Brother couldn't help a snigger as I coasted past with the clutch pedal down and engine at tickover, and still reminds me of it today if he's with me and I overtake several cars in one go.
All due respect - cockle {P}
Thanks all, it confirms what I first thought, quite a thoughtful caring bunch hereabouts.
I think in the circumstances we probably did OK as the cortege was obviously going to be on that road for some time so to pass and show some respect by doing so slowly was probably about right. Had it been single carriageway wouldn't have dreamt of passing, or cutting into the cortege, I would hope someone will show me the same respect when my turn comes, as it must to all of us at some point.

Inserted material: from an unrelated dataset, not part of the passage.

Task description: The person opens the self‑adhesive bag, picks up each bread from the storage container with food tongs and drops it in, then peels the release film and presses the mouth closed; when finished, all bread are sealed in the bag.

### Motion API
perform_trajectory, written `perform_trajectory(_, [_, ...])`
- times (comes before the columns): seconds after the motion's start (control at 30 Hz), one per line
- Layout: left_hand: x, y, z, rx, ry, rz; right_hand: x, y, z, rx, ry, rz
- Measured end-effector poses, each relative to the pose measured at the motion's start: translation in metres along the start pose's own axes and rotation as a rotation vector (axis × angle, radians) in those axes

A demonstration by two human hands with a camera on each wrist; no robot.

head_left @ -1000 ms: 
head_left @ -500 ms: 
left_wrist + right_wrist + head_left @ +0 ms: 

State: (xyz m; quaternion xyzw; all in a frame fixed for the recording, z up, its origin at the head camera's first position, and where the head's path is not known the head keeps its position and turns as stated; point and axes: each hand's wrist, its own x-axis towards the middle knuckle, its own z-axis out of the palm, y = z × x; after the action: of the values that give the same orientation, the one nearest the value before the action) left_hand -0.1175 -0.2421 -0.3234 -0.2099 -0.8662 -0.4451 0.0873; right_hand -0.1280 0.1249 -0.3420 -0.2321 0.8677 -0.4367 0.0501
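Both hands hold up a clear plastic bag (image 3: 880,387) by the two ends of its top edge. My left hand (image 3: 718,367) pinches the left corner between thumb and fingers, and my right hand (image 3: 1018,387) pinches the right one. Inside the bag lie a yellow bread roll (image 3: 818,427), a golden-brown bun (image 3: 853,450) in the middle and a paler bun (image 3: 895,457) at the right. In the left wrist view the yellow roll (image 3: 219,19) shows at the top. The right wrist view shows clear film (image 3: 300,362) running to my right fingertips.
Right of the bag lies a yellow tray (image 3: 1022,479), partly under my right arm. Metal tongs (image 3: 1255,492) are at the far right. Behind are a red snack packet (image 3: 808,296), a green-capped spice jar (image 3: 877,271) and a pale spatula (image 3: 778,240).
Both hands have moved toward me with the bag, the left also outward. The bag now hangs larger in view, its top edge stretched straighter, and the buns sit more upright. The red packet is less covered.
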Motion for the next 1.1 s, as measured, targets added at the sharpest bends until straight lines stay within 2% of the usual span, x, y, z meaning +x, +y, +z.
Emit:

As some have mentioned, respect is a powerfully enduring thing and can help at some of the saddest times. As some of you will know, from my previous postings, my father was a fireman,('fireman, not a ****** firefighter'), for 28 years and when he passed away over 20 years after leaving the service our local station insisted on their pump heading the cortege all 7 miles to the local crem with blue flashing lights the whole way. Nearby to the crem is our main station and a busy roundabout, they'd organised the police to halt the traffic on the roundabout so the cortege wasn't split up and all the current serving firefighters were stood to attention with their appliances and the flag at half mast as we passed by. It just helped to give a positive to one of the saddest and most stressful days of my life.
It also gave some humour too, several weeks later one of the old firemen who had attended said that all my father's old cronies had had a chuckle as they'd never seen an machine with blues flashing travel so slowly in his prescence, if my father had been driving we would have got there in about six minutes!